Picasso's "Woman in an Armchair" owned by Leonard Lauder is one of 78 works donated to the Met |
Today The Met approved a gift of 78 Cubist works from philanthropist and cosmetics heir Leonard A. Lauder, according to The New York Times ("A Billion Dollar Gift Gives the Met a New Perspective").

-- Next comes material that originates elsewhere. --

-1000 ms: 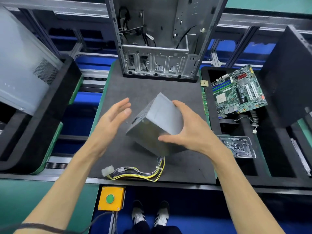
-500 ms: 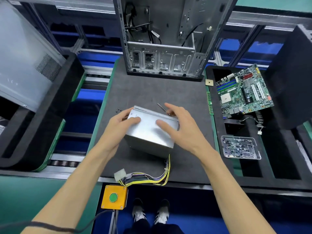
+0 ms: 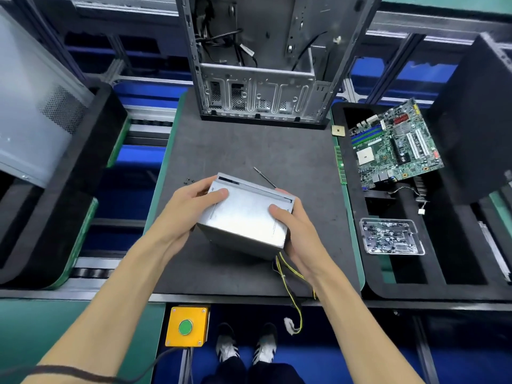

Forty years ago, Leonard -- the older brother of Neue Galerie's founder Ronald S. Lauder -- began collecting paintings, drawings, and sculptures by Cubist artists. NYT article describes the donation to the Met:
The trove of signature works, which includes 33 Picassos, 17 Braques, 14 Légers and 14 works by Gris, is valued at more than $1 billion. It puts Mr. Lauder, who for years has been one of the city’s most influential art patrons, in a class with cornerstone contributors to the museum like Michael C. Rockefeller, Walter Annenberg, Henry Osborne Havemeyer Robert Lehman.
In September 2007, a Montreal man, Georges Jorisch, claimed Leonard Lauder owned a Klimt painting, "Blossoming Meadows", Nazis had stolen in Vienna from his grandmother, Amalie Redlich. Lauder disputed the painting's history and within three months the lawsuit was dropped. [In November 2011, Jorisch sold a recovered Klimt painting, Litzlberg on the Attersee, at Sotheby's for $40 million.]